### Exercise prompt
Whenever the word "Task" appears in a line of the data below, copy that line.

(Material provided Opens)

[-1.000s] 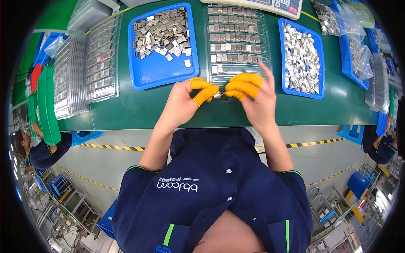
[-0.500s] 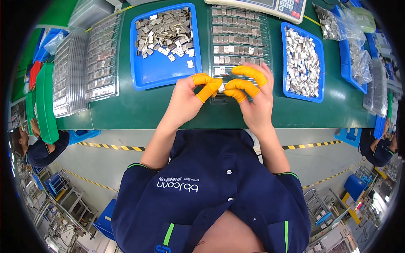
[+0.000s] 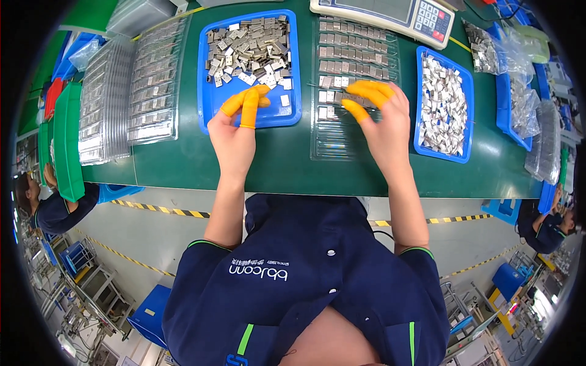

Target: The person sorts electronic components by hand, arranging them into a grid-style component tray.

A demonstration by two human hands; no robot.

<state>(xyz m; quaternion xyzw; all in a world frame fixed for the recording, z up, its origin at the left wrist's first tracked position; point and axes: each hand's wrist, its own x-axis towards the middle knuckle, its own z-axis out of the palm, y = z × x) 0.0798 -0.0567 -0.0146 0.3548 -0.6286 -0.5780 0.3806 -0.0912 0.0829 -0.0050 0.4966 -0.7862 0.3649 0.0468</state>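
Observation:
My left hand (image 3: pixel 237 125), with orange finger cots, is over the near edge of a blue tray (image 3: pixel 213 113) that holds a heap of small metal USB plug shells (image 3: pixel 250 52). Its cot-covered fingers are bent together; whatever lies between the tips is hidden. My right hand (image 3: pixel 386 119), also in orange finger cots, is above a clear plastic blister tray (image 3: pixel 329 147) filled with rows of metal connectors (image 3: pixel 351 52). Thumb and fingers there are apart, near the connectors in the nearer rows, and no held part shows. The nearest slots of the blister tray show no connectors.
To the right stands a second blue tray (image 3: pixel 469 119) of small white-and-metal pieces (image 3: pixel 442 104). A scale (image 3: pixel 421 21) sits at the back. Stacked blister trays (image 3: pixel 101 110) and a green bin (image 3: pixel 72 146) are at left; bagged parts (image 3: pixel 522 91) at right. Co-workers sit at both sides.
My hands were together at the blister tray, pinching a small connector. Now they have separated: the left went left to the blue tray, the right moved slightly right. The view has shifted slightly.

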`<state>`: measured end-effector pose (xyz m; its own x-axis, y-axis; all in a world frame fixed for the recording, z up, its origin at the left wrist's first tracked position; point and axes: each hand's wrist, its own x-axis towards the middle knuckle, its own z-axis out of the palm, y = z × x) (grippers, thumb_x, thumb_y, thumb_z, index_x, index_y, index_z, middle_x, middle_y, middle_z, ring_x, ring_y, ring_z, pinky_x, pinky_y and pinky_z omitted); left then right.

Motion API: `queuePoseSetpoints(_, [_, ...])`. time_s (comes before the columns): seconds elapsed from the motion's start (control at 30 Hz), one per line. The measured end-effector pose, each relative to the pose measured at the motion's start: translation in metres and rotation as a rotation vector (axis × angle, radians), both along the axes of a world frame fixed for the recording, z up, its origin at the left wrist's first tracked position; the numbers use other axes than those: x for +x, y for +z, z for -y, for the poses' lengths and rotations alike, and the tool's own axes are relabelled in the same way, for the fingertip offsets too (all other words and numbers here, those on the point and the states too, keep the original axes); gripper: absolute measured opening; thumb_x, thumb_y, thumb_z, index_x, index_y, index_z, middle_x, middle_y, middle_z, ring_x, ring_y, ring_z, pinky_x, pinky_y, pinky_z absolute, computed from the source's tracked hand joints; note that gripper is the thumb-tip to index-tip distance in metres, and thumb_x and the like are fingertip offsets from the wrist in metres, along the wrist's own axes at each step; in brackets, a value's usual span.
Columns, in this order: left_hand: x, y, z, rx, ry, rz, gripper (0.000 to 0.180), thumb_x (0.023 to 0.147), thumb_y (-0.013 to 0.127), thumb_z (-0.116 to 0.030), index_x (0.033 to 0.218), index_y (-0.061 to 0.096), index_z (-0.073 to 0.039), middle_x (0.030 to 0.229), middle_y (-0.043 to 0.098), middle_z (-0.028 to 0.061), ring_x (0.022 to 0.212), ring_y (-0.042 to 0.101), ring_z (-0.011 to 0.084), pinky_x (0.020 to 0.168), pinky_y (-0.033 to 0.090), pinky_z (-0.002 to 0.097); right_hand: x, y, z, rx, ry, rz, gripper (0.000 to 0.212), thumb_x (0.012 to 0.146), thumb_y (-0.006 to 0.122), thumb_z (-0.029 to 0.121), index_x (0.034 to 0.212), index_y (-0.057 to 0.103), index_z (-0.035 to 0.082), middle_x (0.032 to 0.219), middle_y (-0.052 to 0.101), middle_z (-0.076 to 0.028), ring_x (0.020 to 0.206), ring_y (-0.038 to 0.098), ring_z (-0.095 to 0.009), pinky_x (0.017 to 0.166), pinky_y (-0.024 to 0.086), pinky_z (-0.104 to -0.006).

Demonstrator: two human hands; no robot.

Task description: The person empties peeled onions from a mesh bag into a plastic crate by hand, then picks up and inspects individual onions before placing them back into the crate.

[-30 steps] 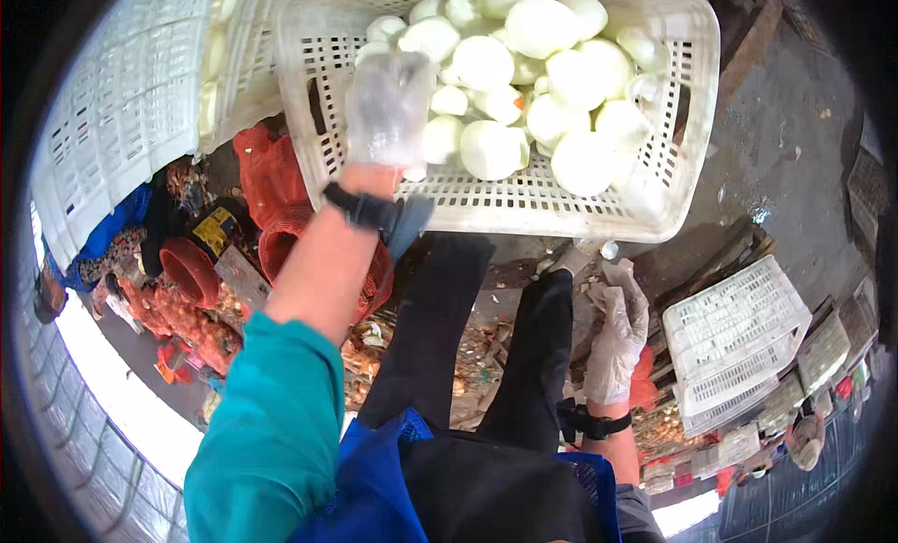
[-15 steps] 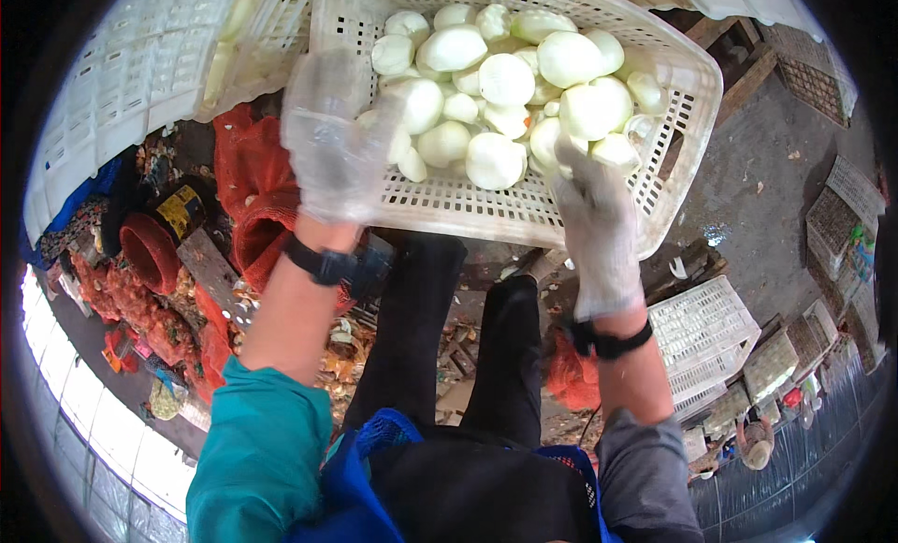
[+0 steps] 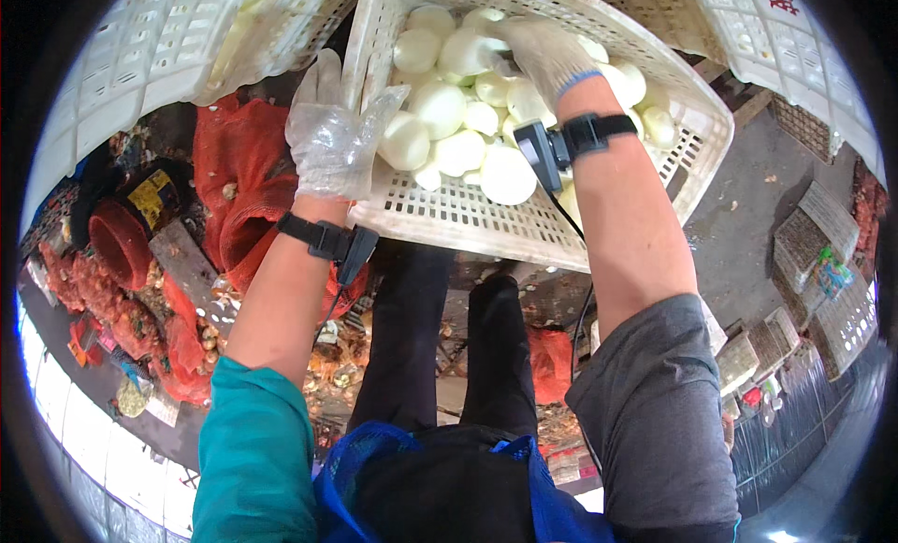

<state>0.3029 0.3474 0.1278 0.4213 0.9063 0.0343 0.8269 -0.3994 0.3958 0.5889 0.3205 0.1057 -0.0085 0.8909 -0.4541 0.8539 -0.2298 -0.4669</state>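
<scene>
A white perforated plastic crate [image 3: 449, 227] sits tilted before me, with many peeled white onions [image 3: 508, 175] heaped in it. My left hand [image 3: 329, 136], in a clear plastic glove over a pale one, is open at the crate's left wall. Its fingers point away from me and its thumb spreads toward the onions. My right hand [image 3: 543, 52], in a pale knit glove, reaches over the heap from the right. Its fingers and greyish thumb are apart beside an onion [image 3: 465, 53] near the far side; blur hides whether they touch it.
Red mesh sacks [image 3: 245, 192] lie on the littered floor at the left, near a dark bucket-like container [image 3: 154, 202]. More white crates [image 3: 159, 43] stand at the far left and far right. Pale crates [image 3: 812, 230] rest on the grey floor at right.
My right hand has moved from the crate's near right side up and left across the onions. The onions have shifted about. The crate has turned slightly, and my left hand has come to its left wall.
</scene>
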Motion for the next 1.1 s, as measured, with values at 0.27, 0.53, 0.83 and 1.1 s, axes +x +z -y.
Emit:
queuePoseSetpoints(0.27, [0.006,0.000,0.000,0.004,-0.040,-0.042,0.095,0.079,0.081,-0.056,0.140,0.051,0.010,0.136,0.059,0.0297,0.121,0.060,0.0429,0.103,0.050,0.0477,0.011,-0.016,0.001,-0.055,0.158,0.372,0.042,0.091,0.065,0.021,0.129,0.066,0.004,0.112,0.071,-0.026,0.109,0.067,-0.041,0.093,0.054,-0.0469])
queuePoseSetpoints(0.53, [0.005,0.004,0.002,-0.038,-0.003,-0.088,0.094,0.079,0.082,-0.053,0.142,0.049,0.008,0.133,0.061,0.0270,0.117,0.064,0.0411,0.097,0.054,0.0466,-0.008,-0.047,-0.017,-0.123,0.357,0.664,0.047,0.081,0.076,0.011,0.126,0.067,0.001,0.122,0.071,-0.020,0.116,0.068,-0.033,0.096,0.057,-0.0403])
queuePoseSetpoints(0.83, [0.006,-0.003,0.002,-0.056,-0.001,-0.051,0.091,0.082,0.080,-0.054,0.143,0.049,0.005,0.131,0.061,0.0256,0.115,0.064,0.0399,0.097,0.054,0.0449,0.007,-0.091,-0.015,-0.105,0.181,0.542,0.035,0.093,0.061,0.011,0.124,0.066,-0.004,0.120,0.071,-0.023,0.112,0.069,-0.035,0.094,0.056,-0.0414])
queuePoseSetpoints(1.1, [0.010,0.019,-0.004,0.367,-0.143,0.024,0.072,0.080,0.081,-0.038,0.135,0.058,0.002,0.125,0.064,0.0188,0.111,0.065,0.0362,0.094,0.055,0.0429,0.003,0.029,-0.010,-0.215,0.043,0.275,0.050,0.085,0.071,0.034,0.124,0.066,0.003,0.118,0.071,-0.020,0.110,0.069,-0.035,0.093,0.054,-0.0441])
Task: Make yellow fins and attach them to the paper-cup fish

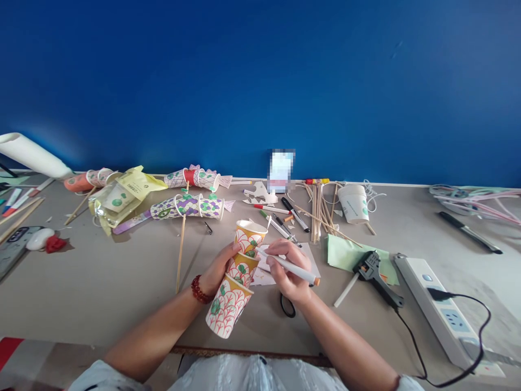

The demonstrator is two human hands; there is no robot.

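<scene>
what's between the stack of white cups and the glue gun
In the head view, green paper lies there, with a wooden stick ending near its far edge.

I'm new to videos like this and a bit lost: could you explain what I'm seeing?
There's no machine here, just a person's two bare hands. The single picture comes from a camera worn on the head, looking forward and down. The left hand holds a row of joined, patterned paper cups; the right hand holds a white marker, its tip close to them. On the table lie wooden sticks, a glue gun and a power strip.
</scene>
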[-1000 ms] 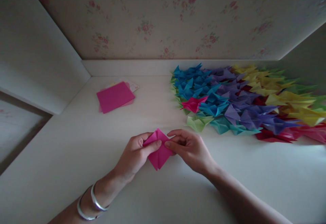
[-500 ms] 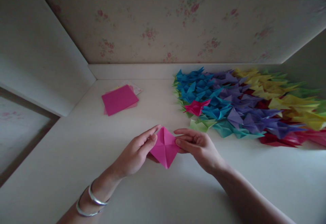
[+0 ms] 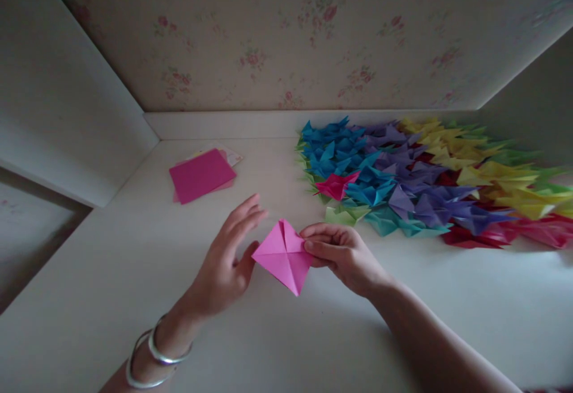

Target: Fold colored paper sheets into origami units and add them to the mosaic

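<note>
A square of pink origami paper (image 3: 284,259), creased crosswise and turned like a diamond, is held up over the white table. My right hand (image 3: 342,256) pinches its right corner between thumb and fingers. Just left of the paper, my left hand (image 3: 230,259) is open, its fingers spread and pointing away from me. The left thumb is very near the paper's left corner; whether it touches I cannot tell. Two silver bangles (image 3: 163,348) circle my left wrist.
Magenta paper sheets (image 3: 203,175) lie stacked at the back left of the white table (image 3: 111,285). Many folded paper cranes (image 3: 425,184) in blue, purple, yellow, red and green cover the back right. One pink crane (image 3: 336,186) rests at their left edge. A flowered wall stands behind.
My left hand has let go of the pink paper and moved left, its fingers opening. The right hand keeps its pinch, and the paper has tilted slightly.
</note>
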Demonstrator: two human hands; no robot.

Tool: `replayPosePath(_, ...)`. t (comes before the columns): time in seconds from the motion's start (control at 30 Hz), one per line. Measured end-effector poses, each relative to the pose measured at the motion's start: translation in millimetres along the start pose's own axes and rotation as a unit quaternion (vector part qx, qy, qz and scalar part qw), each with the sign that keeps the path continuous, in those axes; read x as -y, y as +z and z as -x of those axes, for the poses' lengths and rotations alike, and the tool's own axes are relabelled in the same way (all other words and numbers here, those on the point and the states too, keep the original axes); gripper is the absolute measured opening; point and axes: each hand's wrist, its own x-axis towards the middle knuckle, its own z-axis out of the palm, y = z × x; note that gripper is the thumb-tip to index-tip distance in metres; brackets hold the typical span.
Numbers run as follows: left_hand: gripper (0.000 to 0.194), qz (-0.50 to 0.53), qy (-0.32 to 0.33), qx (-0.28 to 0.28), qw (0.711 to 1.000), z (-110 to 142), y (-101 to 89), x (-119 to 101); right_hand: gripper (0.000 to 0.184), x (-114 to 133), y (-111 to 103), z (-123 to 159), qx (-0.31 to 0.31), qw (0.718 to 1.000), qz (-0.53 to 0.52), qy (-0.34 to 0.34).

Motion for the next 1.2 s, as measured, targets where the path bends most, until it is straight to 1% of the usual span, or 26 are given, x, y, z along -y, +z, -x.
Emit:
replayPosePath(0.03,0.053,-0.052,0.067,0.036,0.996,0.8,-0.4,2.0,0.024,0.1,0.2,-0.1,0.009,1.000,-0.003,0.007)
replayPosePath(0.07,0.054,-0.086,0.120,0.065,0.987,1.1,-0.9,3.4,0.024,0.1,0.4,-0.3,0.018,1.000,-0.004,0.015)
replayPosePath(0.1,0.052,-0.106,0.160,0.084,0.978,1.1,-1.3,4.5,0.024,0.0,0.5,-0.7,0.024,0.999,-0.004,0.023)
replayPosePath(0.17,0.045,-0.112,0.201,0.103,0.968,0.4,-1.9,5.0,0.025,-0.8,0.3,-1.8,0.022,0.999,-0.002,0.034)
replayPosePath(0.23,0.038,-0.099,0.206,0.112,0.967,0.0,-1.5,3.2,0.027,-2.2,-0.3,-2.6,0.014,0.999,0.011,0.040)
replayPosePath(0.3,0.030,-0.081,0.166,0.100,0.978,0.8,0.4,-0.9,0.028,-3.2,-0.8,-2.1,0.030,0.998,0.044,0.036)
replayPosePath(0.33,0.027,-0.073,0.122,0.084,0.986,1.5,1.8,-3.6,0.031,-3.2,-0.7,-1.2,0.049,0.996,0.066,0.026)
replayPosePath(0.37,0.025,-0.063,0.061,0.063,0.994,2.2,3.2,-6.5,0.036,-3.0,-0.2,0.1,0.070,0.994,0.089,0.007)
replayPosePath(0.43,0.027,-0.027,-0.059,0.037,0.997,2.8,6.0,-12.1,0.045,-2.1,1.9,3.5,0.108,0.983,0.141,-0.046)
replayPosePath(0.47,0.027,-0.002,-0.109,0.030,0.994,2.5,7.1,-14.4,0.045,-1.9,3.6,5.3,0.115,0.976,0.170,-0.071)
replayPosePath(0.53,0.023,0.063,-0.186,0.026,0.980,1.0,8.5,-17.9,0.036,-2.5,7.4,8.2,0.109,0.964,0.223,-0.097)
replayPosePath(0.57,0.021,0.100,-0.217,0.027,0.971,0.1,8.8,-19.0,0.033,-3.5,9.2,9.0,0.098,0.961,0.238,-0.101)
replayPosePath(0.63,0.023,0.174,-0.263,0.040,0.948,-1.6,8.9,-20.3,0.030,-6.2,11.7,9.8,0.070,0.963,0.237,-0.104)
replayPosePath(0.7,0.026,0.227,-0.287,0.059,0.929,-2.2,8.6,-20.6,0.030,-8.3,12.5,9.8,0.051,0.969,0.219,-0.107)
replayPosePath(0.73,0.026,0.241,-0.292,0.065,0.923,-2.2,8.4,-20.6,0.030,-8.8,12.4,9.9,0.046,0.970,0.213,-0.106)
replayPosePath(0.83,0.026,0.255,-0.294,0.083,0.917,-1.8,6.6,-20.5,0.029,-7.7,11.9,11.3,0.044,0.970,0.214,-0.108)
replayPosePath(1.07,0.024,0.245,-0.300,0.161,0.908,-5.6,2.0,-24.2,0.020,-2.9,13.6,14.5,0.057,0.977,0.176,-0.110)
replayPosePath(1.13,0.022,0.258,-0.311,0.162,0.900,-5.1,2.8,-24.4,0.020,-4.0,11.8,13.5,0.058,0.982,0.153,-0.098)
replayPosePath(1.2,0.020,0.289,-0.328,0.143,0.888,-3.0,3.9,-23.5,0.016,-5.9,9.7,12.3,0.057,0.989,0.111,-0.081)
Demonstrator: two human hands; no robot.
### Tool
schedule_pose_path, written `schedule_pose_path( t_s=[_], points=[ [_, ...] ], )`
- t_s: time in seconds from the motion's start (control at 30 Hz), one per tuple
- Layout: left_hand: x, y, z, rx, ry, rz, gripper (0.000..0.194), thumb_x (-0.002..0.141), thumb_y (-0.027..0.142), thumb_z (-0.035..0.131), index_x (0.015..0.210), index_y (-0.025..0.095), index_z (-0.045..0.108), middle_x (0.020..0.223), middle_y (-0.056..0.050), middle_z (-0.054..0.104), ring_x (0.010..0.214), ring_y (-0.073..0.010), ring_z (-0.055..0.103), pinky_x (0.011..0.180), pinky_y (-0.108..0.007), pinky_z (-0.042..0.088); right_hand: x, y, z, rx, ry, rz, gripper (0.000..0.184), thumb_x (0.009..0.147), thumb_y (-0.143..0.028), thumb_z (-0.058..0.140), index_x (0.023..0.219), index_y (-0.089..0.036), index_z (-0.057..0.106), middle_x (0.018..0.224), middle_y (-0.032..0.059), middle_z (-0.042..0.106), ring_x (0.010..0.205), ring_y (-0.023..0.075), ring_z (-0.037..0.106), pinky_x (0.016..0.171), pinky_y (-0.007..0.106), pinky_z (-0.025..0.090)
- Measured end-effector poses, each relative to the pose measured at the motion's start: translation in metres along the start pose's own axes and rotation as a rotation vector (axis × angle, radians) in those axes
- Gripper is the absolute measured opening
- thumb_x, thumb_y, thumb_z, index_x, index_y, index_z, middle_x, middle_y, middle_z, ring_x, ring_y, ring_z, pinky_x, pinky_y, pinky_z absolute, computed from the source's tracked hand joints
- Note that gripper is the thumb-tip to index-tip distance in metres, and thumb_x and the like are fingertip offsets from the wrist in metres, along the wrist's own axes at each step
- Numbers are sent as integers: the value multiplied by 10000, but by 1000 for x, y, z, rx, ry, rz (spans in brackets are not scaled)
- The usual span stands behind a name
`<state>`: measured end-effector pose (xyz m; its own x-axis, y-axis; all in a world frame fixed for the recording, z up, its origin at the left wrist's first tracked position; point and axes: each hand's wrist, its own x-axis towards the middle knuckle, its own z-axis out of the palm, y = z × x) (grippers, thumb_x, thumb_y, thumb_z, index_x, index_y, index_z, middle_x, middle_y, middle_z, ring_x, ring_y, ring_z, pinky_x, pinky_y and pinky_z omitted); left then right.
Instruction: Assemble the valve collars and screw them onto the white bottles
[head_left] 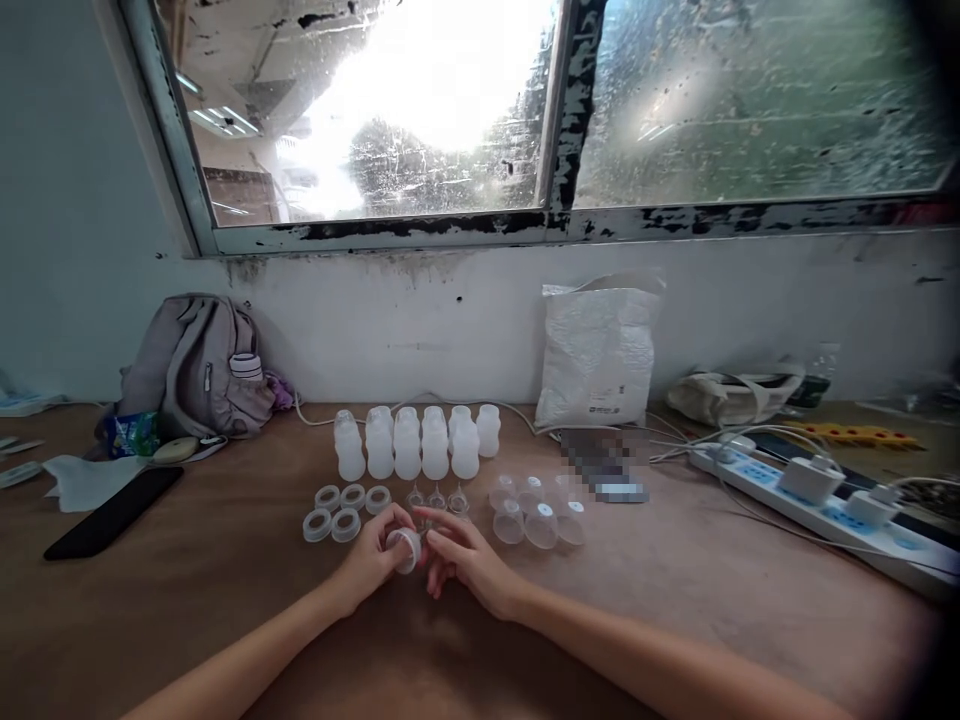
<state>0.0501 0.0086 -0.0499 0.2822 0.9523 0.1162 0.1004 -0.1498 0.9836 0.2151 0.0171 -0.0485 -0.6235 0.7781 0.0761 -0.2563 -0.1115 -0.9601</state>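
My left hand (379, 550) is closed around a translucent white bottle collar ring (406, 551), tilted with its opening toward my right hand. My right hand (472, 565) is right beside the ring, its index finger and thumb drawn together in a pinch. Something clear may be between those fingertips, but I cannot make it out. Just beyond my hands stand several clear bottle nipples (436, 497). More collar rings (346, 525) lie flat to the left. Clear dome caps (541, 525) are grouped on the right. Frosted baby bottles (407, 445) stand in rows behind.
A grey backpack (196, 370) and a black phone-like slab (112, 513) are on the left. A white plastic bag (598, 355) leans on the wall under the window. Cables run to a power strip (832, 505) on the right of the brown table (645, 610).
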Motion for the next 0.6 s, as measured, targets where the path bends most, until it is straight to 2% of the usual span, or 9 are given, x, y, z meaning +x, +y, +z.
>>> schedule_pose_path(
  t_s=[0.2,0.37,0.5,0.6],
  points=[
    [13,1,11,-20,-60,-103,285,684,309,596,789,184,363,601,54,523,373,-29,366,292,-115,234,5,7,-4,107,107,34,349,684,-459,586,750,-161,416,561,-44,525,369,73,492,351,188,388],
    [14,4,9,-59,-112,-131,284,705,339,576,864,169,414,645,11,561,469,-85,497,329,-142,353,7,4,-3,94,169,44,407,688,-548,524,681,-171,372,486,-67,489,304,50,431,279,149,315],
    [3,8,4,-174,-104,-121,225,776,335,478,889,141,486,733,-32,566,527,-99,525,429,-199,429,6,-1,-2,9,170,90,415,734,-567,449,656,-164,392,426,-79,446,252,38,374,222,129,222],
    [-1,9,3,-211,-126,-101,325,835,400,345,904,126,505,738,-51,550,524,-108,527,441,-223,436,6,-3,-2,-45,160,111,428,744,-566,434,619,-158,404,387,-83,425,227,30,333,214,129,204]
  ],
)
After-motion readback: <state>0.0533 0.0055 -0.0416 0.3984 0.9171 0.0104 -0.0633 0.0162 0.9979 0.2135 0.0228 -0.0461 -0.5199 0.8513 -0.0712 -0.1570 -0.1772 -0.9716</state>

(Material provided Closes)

### Exercise answer
Task description: The person empties peeled onions from a mesh bag into a plastic crate by hand, then picks up and inspects individual onions before placing them back into the crate.
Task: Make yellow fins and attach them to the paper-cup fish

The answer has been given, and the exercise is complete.